Saved data entries
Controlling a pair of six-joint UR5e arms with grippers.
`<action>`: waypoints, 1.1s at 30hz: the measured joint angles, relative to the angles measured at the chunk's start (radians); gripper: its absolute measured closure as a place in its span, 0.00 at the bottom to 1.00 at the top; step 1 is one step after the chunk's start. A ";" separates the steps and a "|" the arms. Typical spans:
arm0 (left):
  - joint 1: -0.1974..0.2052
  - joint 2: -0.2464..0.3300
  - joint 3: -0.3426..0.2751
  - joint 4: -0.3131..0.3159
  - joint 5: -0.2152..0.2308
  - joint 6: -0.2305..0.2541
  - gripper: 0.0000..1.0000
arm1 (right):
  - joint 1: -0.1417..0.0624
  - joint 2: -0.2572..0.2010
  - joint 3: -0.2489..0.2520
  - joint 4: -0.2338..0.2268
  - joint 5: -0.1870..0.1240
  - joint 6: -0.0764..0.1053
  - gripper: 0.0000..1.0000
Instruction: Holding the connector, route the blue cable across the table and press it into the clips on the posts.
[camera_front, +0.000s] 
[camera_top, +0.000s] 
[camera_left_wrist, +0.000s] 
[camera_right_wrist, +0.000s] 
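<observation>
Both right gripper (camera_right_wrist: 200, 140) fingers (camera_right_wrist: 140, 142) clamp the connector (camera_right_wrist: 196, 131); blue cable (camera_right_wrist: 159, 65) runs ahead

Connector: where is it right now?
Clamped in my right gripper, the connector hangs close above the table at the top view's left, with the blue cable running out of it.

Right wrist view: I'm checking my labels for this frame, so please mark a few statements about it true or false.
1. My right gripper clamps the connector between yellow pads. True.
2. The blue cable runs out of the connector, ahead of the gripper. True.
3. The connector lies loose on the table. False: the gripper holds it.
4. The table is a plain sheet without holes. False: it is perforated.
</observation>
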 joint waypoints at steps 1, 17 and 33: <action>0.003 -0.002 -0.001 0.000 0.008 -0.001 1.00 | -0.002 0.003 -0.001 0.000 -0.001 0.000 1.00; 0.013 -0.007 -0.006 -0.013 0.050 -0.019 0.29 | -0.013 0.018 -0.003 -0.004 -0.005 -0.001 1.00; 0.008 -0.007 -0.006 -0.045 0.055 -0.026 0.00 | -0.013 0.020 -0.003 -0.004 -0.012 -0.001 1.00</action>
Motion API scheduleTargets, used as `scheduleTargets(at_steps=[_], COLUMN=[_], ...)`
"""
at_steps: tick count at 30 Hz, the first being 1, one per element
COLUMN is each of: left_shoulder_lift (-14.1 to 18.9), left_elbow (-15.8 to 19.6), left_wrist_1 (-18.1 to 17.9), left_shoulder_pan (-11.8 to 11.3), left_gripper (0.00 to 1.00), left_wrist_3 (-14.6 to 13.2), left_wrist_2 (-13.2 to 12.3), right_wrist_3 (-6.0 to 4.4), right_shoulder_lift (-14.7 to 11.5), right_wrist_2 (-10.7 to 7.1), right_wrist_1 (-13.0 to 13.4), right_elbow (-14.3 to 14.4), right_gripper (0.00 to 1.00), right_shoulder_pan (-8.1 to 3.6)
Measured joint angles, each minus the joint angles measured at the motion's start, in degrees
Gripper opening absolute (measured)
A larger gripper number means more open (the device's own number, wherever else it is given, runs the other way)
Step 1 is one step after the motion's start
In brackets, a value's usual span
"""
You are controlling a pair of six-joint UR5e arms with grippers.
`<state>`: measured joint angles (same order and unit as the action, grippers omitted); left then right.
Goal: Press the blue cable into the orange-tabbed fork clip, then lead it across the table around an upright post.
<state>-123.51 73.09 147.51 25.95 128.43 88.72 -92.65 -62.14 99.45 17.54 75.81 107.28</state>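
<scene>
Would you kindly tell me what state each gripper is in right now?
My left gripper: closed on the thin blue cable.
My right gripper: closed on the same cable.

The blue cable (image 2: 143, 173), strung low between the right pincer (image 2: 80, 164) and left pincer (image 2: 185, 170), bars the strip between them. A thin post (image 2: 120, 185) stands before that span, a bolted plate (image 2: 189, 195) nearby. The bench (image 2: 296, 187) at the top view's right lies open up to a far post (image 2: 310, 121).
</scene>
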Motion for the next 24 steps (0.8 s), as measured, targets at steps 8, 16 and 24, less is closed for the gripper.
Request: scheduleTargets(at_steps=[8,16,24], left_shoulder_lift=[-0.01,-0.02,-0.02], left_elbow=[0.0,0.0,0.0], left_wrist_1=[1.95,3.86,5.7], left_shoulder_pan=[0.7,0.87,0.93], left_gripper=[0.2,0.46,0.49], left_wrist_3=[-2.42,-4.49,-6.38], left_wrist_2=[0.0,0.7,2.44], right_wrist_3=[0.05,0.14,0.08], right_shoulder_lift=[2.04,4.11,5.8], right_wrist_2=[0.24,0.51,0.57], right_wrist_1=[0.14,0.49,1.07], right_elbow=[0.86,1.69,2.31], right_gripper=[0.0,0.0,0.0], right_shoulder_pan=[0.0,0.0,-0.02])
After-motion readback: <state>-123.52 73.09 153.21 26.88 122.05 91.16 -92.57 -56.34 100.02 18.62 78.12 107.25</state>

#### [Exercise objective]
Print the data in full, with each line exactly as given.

#### [Task response]
Controlling a pair of six-joint UR5e arms with grippers.
`<action>`: waypoints, 1.1s at 30hz: the measured joint angles, relative to the angles measured at the chunk's start (radians); gripper: its absolute measured closure as a place in its span, 0.00 at the bottom to 1.00 at the top; step 1 is one step after the chunk's start. A ";" separates the steps and a "|" the arms. Typical spans:
arm0 (left):
  - joint 1: -0.1974..0.2052
  - joint 2: -0.2464..0.3300
  - joint 3: -0.3426..0.2751
  - joint 4: -0.3131..0.3159
  - joint 5: -0.2152..0.2308
  - joint 6: -0.2305..0.2541
  - gripper: 0.0000..1.0000
arm1 (right):
  - joint 1: -0.1417..0.0624
  - joint 2: -0.2572..0.2010
  - joint 3: -0.2489..0.2520
  - joint 4: -0.2338..0.2268
  - joint 5: -0.1870..0.1240
  - joint 6: -0.0764..0.1053
  - gripper: 0.0000..1.0000
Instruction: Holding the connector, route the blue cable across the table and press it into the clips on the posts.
[camera_front, +0.000s] 
[camera_top, +0.000s] 
[camera_left_wrist, +0.000s] 
[camera_right_wrist, +0.000s] 
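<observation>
Both right gripper (camera_right_wrist: 200, 140) fingers (camera_right_wrist: 140, 142) clamp the connector (camera_right_wrist: 196, 131); blue cable (camera_right_wrist: 159, 65) runs ahead

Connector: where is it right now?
Clamped in my right gripper, the connector hangs close above the table at the top view's left, with the blue cable running out of it.

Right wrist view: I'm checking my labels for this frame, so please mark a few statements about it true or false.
1. My right gripper clamps the connector between yellow pads. True.
2. The blue cable runs out of the connector, ahead of the gripper. True.
3. The connector lies loose on the table. False: the gripper holds it.
4. The table is a plain sheet without holes. False: it is perforated.
</observation>
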 joint waypoints at steps 1, 17 and 33: <action>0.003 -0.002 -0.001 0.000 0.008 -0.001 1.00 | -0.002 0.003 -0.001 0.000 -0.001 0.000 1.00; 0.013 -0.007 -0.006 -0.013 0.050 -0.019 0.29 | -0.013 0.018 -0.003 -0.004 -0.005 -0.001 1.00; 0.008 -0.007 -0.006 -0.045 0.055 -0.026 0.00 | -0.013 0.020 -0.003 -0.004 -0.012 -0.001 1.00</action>
Motion API scheduleTargets, used as `scheduleTargets(at_steps=[_], COLUMN=[_], ...)`
"""
at_steps: tick count at 30 Hz, the first being 1, one per element
COLUMN is each of: left_shoulder_lift (-14.1 to 18.9), left_elbow (-15.8 to 19.6), left_wrist_1 (-18.1 to 17.9), left_shoulder_pan (-11.8 to 11.3), left_gripper (0.00 to 1.00), left_wrist_3 (-14.6 to 13.2), left_wrist_2 (-13.2 to 12.3), right_wrist_3 (-6.0 to 4.4), right_shoulder_lift (-14.7 to 11.5), right_wrist_2 (-10.7 to 7.1), right_wrist_1 (-13.0 to 13.4), right_elbow (-14.3 to 14.4), right_gripper (0.00 to 1.00), right_shoulder_pan (-8.1 to 3.6)
Measured joint angles, each minus the joint angles measured at the motion's start, in degrees
Gripper opening absolute (measured)
A larger gripper number means more open (the device's own number, wherever else it is given, runs the other way)
Step 1 is one step after the motion's start
In brackets, a value's usual span
"""
You are controlling a pair of six-joint UR5e arms with grippers.
`<state>`: measured joint angles (same order and unit as the action, grippers omitted); left then right.
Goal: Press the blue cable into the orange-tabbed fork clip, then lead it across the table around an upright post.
<state>-123.51 73.09 147.51 25.95 128.43 88.72 -92.65 -62.14 99.45 17.54 75.81 107.28</state>
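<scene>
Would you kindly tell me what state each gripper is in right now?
My left gripper: closed on the thin blue cable.
My right gripper: closed on the same cable.

The blue cable (image 2: 143, 173), strung low between the right pincer (image 2: 80, 164) and left pincer (image 2: 185, 170), bars the strip between them. A thin post (image 2: 120, 185) stands before that span, a bolted plate (image 2: 189, 195) nearby. The bench (image 2: 296, 187) at the top view's right lies open up to a far post (image 2: 310, 121).
</scene>
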Motion for the next 24 steps (0.8 s), as measured, targets at steps 8, 16 and 24, less is closed for the gripper.
Request: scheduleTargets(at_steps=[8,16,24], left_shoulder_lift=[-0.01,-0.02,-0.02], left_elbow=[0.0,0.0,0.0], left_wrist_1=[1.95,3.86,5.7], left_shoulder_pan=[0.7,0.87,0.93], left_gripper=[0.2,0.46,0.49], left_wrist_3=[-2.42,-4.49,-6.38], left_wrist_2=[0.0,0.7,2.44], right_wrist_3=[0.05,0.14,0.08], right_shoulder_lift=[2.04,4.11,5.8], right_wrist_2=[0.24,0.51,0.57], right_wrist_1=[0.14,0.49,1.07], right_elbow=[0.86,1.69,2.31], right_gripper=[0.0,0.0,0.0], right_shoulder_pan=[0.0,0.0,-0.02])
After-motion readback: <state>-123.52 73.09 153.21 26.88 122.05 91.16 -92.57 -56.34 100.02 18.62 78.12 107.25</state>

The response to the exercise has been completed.